### What this task involves:
Count lines with "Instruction" below; give only the number.

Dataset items
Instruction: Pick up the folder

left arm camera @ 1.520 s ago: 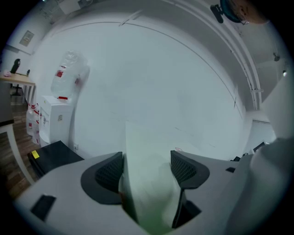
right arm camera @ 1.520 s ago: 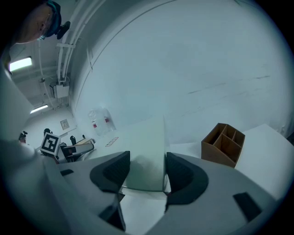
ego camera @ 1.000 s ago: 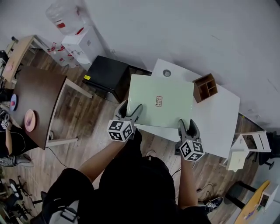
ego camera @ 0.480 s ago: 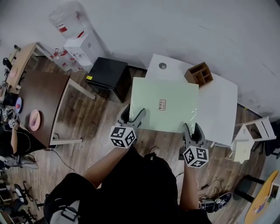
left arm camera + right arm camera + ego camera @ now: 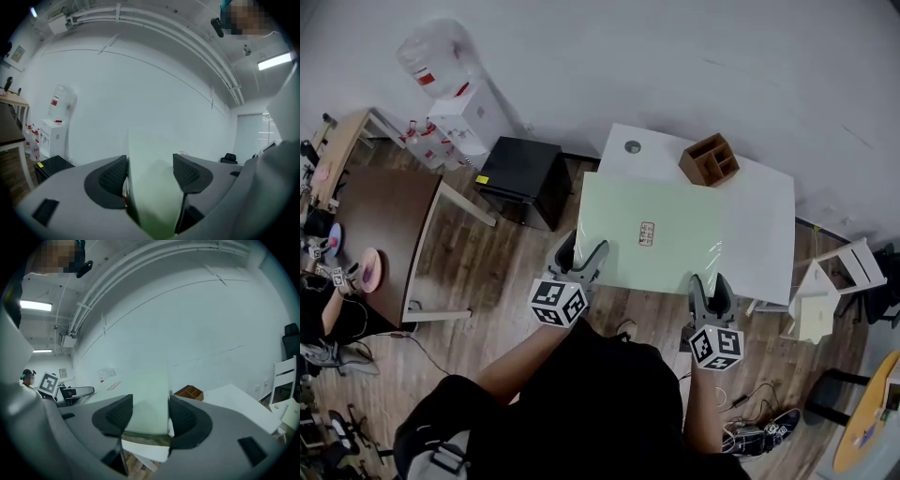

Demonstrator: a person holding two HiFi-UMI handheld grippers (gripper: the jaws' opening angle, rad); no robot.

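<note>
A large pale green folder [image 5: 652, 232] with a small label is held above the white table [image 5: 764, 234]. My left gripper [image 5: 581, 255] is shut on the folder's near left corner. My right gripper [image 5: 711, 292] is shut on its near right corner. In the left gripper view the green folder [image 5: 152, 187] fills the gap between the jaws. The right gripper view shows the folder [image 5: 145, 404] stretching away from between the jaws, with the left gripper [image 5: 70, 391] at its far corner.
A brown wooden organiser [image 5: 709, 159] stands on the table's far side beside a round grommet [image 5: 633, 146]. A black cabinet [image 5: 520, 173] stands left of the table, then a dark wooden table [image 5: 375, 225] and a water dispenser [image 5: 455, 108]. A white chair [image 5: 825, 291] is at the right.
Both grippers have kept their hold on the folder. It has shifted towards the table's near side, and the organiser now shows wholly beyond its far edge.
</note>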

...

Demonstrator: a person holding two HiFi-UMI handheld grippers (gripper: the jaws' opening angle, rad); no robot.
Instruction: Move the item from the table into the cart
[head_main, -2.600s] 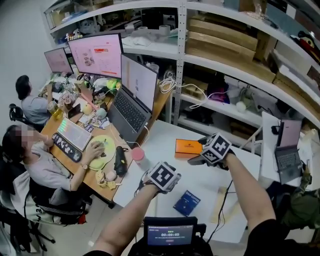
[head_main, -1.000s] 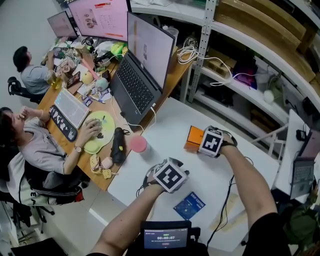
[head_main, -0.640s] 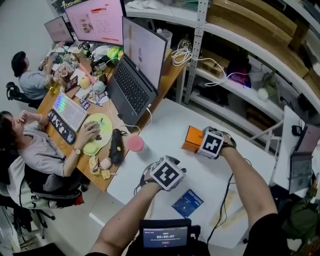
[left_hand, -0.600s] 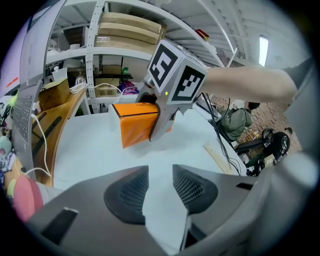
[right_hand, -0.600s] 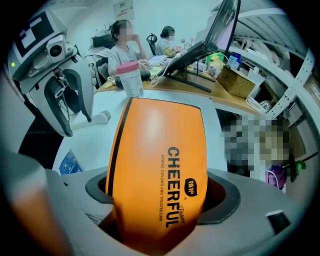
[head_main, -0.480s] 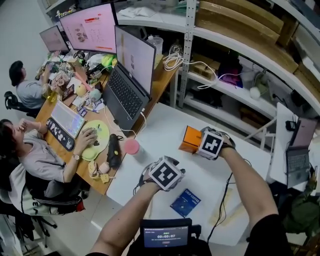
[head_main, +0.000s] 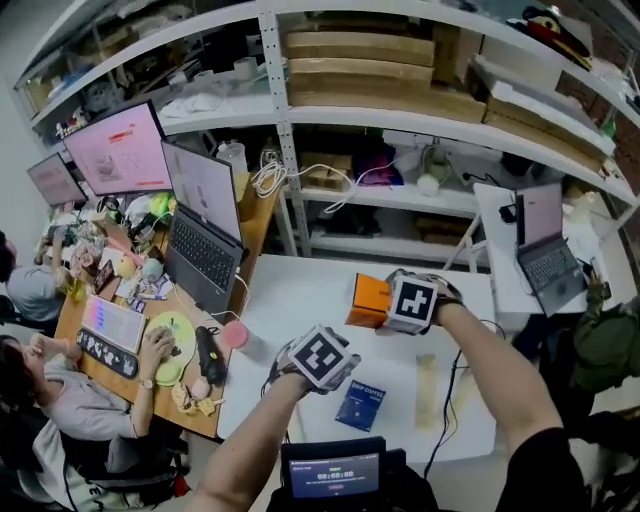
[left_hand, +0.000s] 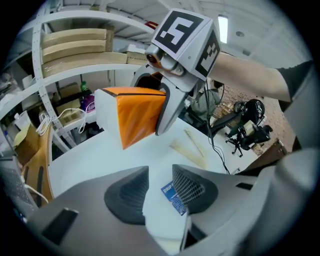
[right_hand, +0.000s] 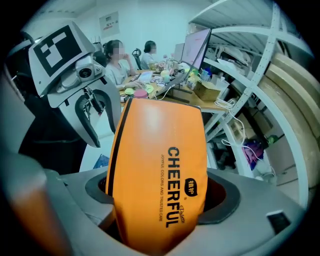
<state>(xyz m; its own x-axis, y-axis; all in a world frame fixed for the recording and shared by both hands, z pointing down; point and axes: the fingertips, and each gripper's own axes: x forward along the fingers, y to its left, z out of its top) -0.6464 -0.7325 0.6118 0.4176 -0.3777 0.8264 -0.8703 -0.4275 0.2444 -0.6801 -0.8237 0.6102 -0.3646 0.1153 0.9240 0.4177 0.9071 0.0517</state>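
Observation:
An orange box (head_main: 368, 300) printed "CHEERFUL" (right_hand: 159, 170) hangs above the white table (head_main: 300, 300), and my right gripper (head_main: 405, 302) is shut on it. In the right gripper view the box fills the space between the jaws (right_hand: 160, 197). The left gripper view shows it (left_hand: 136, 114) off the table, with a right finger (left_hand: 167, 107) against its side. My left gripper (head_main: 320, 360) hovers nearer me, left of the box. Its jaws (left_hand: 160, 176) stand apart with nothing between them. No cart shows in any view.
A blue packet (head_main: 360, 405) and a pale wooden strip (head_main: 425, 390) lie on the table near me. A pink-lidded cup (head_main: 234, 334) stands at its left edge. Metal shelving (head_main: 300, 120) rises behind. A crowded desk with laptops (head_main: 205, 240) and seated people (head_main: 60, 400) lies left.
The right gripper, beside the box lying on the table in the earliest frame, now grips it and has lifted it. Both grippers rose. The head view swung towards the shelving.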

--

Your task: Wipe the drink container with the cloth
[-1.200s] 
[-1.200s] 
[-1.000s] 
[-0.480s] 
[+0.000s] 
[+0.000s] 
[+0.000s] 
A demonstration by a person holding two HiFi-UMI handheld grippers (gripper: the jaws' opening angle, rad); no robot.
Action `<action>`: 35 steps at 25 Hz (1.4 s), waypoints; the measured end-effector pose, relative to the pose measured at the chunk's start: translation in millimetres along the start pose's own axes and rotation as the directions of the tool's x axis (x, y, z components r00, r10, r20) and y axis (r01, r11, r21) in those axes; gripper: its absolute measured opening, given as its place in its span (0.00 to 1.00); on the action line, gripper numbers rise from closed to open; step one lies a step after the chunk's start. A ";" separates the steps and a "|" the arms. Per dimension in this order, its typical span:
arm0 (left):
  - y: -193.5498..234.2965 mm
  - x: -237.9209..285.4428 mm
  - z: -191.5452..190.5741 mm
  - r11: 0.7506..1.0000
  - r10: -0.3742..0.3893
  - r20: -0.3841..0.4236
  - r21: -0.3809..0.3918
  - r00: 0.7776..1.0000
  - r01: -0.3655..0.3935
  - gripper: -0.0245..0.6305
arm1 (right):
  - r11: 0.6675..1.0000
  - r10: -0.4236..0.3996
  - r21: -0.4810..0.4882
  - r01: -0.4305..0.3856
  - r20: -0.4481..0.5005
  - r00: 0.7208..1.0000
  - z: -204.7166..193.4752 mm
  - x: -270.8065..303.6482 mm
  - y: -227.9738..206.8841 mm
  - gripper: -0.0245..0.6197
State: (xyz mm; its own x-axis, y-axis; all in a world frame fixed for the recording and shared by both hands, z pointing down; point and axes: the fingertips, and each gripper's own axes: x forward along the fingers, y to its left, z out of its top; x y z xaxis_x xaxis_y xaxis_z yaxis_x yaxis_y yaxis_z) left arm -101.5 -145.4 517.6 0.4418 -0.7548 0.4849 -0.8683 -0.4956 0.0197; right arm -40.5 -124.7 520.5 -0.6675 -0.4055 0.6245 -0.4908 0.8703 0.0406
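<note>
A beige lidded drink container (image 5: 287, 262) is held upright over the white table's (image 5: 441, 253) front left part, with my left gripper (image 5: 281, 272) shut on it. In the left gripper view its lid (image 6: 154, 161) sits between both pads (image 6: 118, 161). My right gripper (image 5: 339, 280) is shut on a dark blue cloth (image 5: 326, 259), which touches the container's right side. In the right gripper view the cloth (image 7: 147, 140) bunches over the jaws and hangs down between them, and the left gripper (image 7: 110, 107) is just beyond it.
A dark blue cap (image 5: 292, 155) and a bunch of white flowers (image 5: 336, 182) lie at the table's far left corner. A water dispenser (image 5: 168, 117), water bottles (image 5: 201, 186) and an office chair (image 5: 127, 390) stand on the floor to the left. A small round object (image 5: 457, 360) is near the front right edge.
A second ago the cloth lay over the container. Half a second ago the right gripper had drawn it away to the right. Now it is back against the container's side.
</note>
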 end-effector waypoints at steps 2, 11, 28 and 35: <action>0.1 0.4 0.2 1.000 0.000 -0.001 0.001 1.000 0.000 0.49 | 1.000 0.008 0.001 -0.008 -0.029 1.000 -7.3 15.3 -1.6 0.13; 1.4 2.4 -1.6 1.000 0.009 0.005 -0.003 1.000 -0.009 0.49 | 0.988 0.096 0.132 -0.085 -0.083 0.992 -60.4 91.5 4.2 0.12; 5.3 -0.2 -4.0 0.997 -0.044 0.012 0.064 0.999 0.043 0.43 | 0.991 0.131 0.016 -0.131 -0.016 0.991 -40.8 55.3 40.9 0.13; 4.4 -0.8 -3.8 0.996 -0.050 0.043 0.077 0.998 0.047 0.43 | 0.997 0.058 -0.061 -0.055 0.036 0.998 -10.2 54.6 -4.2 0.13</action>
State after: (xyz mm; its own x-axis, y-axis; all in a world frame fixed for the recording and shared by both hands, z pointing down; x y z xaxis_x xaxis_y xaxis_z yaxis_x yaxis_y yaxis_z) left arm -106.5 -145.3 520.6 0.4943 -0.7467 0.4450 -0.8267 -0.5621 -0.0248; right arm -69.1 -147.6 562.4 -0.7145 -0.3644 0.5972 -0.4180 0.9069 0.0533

### Exercise response:
2